Mit der steigenden Bedeutung der Investmentbank wächst auch das Gewicht ihrer Manager im Konzern. Das gilt vor allem für ihren in Deutschland nahezu unbekannten Chef Mark Fedorcik. Der US-Amerikaner fing schon vor gut 25 Jahren bei der Bank an, sie ist bis heute sein einziger Arbeitgeber. Als er Mitte 2019 die Nachfolge des umstrittenen Spartenchefs Garth Ritchie antrat, wirkte das fast wie eine Verlegenheitslösung. Schließlich lag das Geschäft da mehr oder weniger in Trümmern, anstelle der einst großen Ambitionen ging es scheinbar nur noch um Schadensbegrenzung.

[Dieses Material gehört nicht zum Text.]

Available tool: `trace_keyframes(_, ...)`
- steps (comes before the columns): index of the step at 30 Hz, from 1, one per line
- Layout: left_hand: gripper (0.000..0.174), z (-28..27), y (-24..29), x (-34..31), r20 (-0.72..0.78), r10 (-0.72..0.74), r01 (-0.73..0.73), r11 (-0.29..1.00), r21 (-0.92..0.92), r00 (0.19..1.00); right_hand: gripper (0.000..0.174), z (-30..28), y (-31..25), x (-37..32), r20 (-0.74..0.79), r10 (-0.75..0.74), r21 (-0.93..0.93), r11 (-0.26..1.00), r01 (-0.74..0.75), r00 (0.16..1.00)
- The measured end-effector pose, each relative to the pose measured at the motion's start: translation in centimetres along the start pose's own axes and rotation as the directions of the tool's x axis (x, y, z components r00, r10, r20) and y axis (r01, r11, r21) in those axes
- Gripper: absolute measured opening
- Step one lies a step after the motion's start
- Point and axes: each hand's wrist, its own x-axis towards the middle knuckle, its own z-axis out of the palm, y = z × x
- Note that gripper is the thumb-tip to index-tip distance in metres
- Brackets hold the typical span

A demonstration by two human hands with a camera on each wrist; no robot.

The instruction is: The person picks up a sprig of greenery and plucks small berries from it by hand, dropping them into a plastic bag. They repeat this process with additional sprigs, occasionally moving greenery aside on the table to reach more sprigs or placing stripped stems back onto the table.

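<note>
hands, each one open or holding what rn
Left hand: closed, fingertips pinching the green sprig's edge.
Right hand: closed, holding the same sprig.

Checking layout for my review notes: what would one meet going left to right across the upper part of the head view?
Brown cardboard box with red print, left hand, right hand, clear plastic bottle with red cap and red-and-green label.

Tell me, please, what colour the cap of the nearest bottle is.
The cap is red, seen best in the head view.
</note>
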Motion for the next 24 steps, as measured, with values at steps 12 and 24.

Auf dem Tiefpunkt erklärte Fedorcik intern immer wieder, dass die Bank nach der Aufgabe einiger Aktivitäten nun endlich eine klare Strategie habe. Intern und extern war die Skepsis groß, doch bisher ist die Rechnung aufgegangen.
Ähnlich wie Fedorcik sind viele führende Manager der Sparte seit vielen Jahren bei dem Institut und haben dessen Auf- und Abstieg hautnah miterlebt. Viele Jahre galt die vom langjährigen Chef Anshu Jain aufgebaute Truppe als mythenumrankte Milliardenmaschine. Dann ramponierten etliche Skandale das Bild, hohe Strafen führten die Bank an den Rand des Kollaps. Nun zeigt sich, dass die Milliardeninvestitionen nicht völlig umsonst waren. Ausdrücklich lobte Sewing die „einzigartige Infrastruktur unter europäischen Banken.“ Das ist ein Erfolg nicht nur für ihn: In der Ferne werden sich ehemalige Manager wie Jain und Josef Ackermann bestätigt fühlen. Denn schließlich färbt der sonnige Tag in Frankfurt auch ihre heute tiefschwarz wirkende Vergangenheit zumindest grau.